On February 26, 1990, as the WCC Tournament neared, Gathers' medication was reduced one last time from 80 to 40 mg, on the condition that he undergo testing in a couple of days to determine if it was safe and effective at suppressing the arrhythmias. He did not show up for his test that week and avoided calls from his cardiologist's office. On March 2, he had a long talk with the cardiologist, who told him to play and come in for the testing after the tournament concluded. It was later suspected Gathers was not taking any dosage on game days. The following day in the WCC tournament quarterfinals in Los Angeles, he recorded 28 points and 11 rebounds in a 121–84 win over Gonzaga.

On Sunday, March 4, Gathers collapsed again with 13:34 left in the first half of the semifinal game against the Portland Pilots. He had just scored a dunk on an alley-oop pass from point guard Terrell Lowery that put the Lions up 25–13. Thirteen seconds later while positioned around midcourt in the Lions' fullcourt press, he collapsed a yard or two away from Pilots point guard Erik Spoelstra. He attempted to get up, telling the athletic trainers, "I don't want to lay down!" Shortly after, he stopped breathing. Gathers was pronounced dead at nearby Marina Del Rey Hospital at 6:55 PM PST. He was 23 years old.

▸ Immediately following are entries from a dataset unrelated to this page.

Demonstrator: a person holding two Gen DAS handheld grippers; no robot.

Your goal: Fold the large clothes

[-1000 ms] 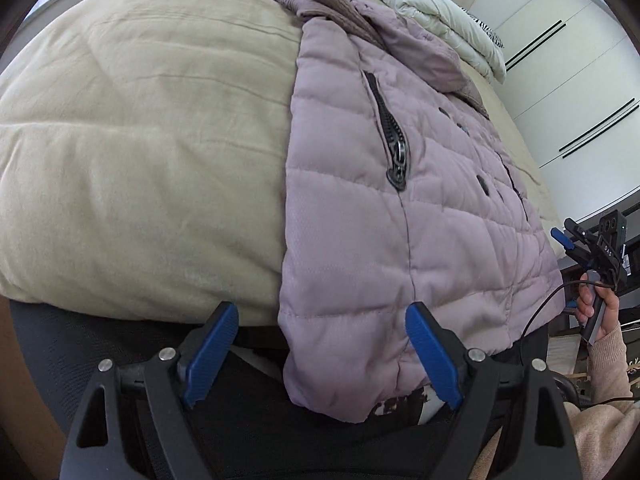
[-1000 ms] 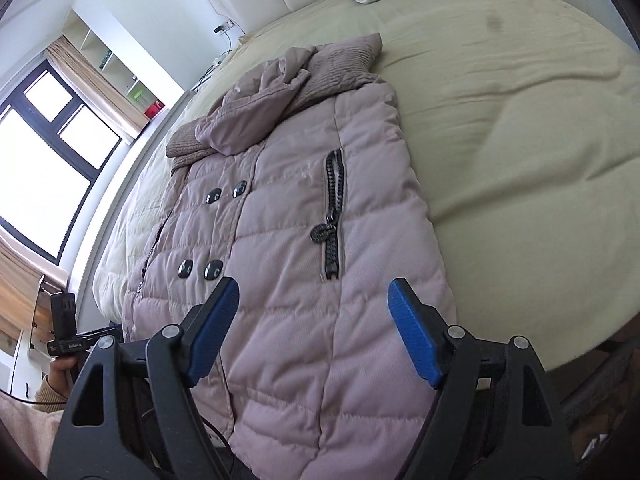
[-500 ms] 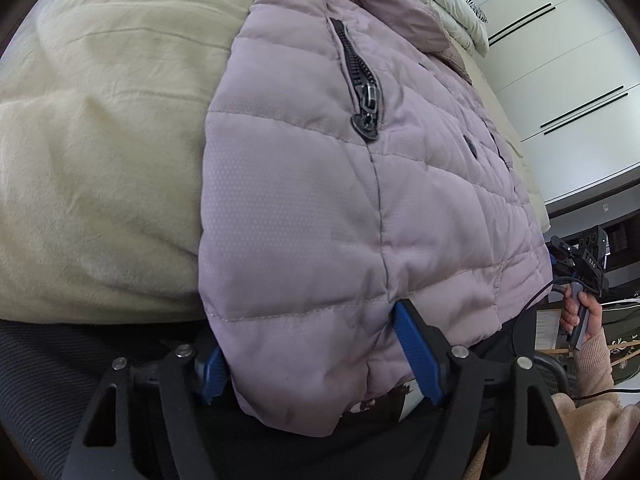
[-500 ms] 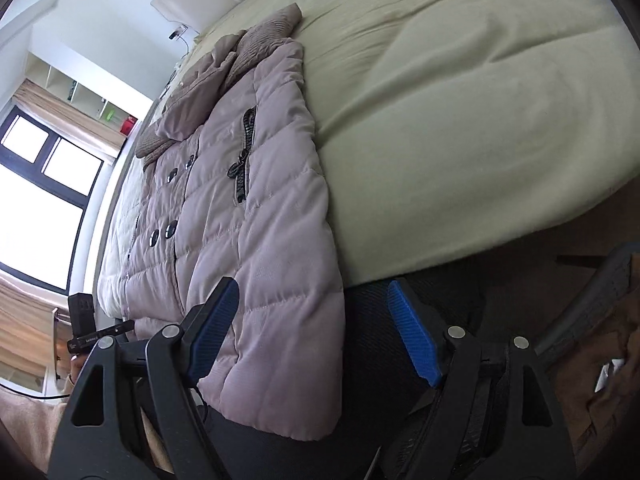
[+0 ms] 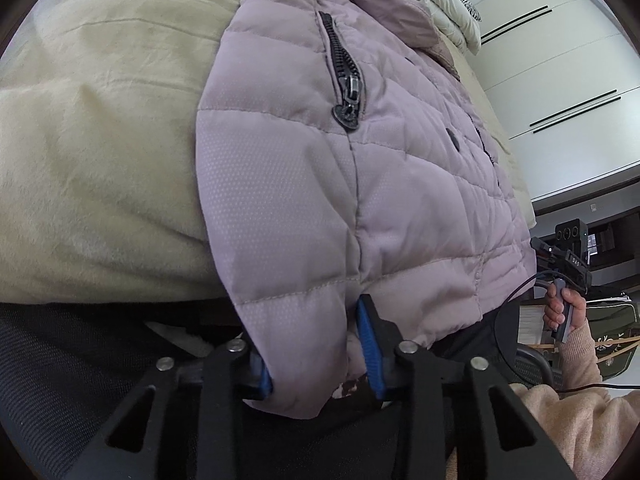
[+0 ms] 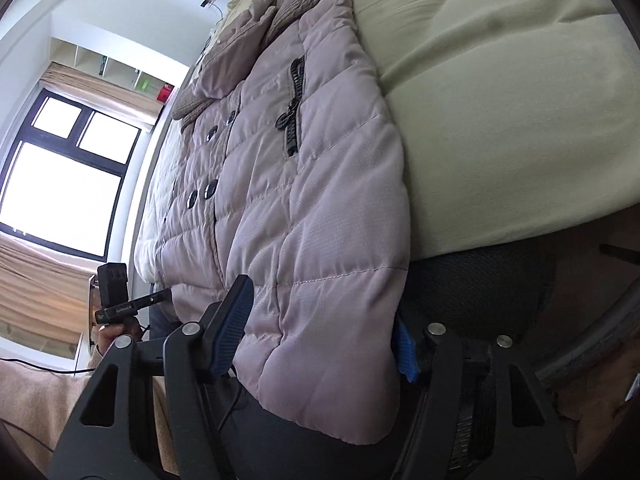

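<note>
2 tools (image 5: 316, 350) (image 6: 320, 332) closing on coat (image 5: 360, 184) hem (window (image 6: 60, 184) right view only).

left wrist: close, downward | right wrist: close, downward | shared: jacket (image 5: 360, 168) hem

Black hand-held gripper (image 5: 316, 354) frames (blue pads (image 5: 370, 354)), silver screws, beige sleeves (image 5: 578, 338)

The jacket's (image 5: 360, 184) hem hides most of 1 blue pad (image 5: 262, 376) in the left wrist view and 1 blue pad (image 6: 406, 350) in the right wrist view. Its collar is cut off by the top edge in the left wrist view.
</note>
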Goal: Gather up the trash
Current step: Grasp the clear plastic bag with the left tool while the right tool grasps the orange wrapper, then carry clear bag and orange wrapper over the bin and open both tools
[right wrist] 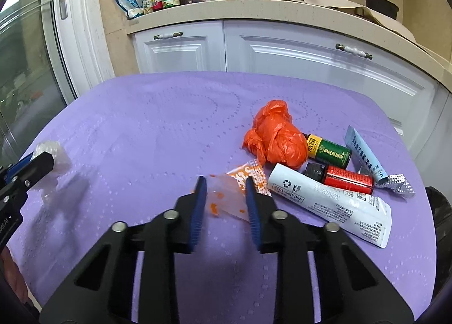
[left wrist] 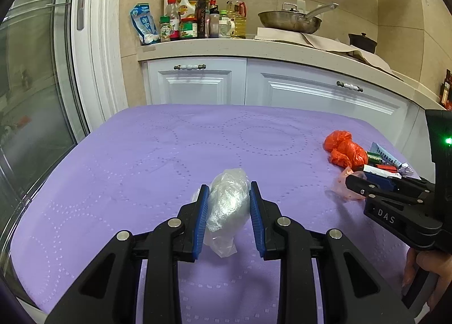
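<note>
My left gripper (left wrist: 228,191) is shut on a crumpled clear plastic bag (left wrist: 227,202) and holds it over the purple tablecloth (left wrist: 158,154). It also shows at the left of the right wrist view (right wrist: 42,164), with the bag (right wrist: 55,154) in it. My right gripper (right wrist: 224,182) is open, its fingers on either side of an orange-and-clear snack wrapper (right wrist: 234,191) that lies on the cloth. Beside it lie a crumpled orange bag (right wrist: 275,137), a white tube (right wrist: 330,205), a green bottle (right wrist: 330,151), a red bottle (right wrist: 347,179) and a pale blue tube (right wrist: 367,154).
White cabinets (left wrist: 197,83) and a counter (left wrist: 226,44) with several condiment bottles (left wrist: 197,21) and a steel pan (left wrist: 291,21) stand behind the table. A glass sliding door (left wrist: 34,69) is at the left. The table's edges are close on all sides.
</note>
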### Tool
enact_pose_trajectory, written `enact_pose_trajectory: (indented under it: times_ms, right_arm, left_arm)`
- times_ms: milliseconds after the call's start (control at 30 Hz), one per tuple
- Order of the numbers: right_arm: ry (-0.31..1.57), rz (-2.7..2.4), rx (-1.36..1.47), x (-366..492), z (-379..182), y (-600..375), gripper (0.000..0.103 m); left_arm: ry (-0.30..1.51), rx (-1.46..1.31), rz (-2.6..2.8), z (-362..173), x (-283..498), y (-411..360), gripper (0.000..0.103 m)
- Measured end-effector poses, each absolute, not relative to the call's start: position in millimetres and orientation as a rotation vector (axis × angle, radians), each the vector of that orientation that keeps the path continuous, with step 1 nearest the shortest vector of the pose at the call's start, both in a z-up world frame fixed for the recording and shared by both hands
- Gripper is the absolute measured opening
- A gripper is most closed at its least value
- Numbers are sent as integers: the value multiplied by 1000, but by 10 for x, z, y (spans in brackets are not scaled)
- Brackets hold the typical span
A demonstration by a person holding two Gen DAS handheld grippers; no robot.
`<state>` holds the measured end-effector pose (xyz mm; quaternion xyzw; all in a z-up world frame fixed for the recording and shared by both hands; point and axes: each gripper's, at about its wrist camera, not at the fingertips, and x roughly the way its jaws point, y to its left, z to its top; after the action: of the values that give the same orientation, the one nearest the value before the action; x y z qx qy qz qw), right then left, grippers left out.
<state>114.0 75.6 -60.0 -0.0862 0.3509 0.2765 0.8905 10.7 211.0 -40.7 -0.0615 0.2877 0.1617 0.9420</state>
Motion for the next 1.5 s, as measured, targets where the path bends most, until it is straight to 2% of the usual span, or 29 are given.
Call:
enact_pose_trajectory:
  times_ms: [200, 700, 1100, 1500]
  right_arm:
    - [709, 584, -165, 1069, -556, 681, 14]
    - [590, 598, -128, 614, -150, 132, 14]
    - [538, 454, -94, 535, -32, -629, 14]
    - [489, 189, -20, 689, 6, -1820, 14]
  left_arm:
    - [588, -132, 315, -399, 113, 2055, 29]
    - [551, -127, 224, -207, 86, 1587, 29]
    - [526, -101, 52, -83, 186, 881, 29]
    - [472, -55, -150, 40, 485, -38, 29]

Minutes after Gathers was taken to the hospital, the WCC commissioner suspended the game indefinitely. ESPN showed graphic footage of Gathers' collapse on SportsCenter; the network was at the game recording advance footage for the championship game it was scheduled to televise the next night. Late that night, the WCC canceled the tournament and awarded Loyola the conference's automatic bid to the NCAA tournament due to its WCC regular season title.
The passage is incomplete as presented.